Ubiquitous markings in our roadways are a fact of life. From road striping, lane delineation, and construction utility locates - the street is often a rainbow of color and line. Ways of expanding this notion in interesting ways to take-back some of this area of cities and make us aware of the patterns underlying or within our urban sphere include projects such as the Blue Road or these lighted wayfinding traces - offering methods for making streets more interactive and informative or to reveal underlying processes. Another simple addition to this concept comes via GOOD linking to Abitare and a post about guerilla street painting in Berlin:


:: image via GOOD

Via Abitare: "Last week a group of cyclists dumped 13 gallons of paint on the road at Berlin’s busy Rosenthaler Platz, creating a series of colourful lines as cars drove through. The various colours of paint were dumped onto the road in large puddles at different locations throughout the intersection. As traffic drove through, the paint was spread around creating lots of colourful lines. The whole action took only a few seconds: bikers had poured paint from big boxes in front of cars that waited for green lights. So the cars and their wheels, if the driver wanted it or not, became the brush tool for this guerilla public art piece.The creators of the project posted signs on post nearby explaining that the paint wasn’t harmful and would simply wash off with water."




:: images via Abitare

And a video of the site in action:




There's a great set of photos on Flickr.

Monday, May 10, 2010

Sukkah City

An interesting competition and potential for installation is Sukkah City. A recent email from one of the co-organizers Joshua Foer explains the concept: "...it aims to radically reinvent the original green building: the sukkah. The sukkah is an ephemeral, elemental structure traditionally erected by Jews for one week each fall. Its ancient design constraints require that it have a roof made of shade-providing plants or trees, through which one can see the stars. Sukkah City will be a visionary village of 12 radically experimental sukkahs put up for three days this fall in Union Square Park, NYC."

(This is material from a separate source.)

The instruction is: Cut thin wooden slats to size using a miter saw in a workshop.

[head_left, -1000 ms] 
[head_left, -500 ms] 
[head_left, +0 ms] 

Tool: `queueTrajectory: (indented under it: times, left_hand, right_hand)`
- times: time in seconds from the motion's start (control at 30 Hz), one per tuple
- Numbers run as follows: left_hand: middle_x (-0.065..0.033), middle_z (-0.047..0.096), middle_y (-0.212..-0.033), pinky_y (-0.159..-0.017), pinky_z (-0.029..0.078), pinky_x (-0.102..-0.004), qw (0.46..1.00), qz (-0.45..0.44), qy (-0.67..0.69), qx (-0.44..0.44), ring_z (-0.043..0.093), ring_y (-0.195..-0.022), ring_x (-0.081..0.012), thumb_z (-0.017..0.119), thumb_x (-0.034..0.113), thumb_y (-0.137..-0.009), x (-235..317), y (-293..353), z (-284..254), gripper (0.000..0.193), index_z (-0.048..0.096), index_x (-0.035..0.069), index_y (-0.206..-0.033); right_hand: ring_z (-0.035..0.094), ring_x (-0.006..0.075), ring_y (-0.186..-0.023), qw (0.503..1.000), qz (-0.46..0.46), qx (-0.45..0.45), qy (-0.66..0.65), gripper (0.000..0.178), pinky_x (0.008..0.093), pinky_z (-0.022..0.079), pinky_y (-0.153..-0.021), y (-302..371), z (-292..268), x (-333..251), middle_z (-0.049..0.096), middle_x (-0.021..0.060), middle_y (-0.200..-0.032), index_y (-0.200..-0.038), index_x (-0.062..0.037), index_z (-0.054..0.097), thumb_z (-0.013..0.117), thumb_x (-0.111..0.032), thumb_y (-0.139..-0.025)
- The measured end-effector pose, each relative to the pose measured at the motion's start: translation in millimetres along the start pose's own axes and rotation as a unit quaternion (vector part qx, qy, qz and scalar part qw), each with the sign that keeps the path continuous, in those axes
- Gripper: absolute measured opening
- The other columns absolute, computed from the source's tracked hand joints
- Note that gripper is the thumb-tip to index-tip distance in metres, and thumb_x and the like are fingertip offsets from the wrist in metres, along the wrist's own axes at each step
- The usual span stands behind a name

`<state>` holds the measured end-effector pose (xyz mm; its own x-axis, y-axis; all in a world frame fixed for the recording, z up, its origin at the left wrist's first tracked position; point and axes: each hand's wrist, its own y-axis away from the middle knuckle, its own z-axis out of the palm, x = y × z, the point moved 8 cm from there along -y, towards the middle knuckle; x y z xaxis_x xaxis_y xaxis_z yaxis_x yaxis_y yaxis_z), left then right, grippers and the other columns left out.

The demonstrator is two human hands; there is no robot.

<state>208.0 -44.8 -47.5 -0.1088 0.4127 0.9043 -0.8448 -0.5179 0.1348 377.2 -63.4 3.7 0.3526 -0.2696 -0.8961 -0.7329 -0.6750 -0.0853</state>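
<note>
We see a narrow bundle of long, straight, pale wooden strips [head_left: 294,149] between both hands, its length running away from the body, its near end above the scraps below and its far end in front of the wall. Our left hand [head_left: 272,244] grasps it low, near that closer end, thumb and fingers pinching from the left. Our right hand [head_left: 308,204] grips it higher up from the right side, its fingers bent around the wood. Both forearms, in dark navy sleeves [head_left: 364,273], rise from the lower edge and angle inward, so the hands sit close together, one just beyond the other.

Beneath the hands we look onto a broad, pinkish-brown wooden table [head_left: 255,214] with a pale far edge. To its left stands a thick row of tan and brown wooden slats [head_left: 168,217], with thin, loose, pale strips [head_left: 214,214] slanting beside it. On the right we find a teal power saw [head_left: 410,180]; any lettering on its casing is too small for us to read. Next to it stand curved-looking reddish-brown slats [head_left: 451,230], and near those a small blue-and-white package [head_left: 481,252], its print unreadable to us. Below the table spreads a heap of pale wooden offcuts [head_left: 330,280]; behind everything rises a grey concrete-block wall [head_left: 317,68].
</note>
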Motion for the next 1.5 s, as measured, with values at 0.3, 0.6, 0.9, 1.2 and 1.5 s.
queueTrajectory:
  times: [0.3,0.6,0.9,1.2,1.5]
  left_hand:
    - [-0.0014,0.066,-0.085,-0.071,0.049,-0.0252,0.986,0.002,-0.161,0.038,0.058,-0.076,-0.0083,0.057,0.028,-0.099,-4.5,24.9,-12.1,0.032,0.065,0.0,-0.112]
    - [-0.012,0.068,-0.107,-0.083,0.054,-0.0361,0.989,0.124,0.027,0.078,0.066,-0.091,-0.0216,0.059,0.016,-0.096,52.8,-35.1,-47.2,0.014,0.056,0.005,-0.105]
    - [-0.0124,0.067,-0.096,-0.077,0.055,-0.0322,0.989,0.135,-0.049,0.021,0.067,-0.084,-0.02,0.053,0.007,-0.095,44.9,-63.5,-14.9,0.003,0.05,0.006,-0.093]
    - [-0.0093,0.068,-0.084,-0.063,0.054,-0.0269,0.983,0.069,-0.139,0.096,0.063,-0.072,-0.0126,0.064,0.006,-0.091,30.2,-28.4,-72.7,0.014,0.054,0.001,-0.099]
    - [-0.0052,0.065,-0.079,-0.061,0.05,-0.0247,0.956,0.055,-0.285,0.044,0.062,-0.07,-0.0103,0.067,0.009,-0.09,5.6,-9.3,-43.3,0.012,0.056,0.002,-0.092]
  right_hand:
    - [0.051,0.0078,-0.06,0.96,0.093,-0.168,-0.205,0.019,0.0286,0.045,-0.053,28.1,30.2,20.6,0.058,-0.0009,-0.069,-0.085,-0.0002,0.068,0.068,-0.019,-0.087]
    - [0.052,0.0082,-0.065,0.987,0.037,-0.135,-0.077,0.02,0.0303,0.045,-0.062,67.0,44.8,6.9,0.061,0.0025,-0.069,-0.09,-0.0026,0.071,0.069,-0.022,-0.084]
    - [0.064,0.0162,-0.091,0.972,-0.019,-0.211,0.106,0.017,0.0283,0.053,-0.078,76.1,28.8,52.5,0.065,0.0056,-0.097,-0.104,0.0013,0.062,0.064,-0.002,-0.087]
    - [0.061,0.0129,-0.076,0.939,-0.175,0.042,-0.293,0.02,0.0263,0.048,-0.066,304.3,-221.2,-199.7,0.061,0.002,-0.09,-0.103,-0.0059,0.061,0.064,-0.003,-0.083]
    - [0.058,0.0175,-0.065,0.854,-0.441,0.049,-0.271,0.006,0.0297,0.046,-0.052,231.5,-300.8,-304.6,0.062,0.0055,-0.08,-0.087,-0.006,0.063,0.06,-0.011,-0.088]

:: A typical modern Sukkah - image via Beliefnet

Adding to the complexity of these interventions are a series of 'rules' that guide development, based on what amounts of ancient building codes such as "A sukkah may be built on top of a camel." or the more distinct: "A whale may be used to make a sukkah's walls. Also a living elephant." More pragmatics revolve around structural components like: "The sukkah must have at least 3 walls, but the third doesn't need to be complete. The walls must remain unshaken by a steady wind."



:: image via Sukkah City

The most intriguing element with the blending of architecture and landscape is the idea of the vegitectural roof made "...shade-providing plants or trees, through which one can see the stars." This can be interpreted in simple ways, with a covering of materials called s'chach using woven bamboo or palm leaves - keeping remaining openings for starlight viewing.


:: image via Wikipedia

The variations of course encompass the fully vegetated, such as these partially and fully vegetated varieties.


:: image via Israeli Museum Jerusalem


:: image via St. Marks Oakland

With a broadly interpreted rulebook and innate program of ephemerality, the entries should be an interesting mix - all juried by a pretty esteemed cast for determining winners. Entries are due on August 1, with installation of a dozen winning entries in in Union Square Park on September 19-21.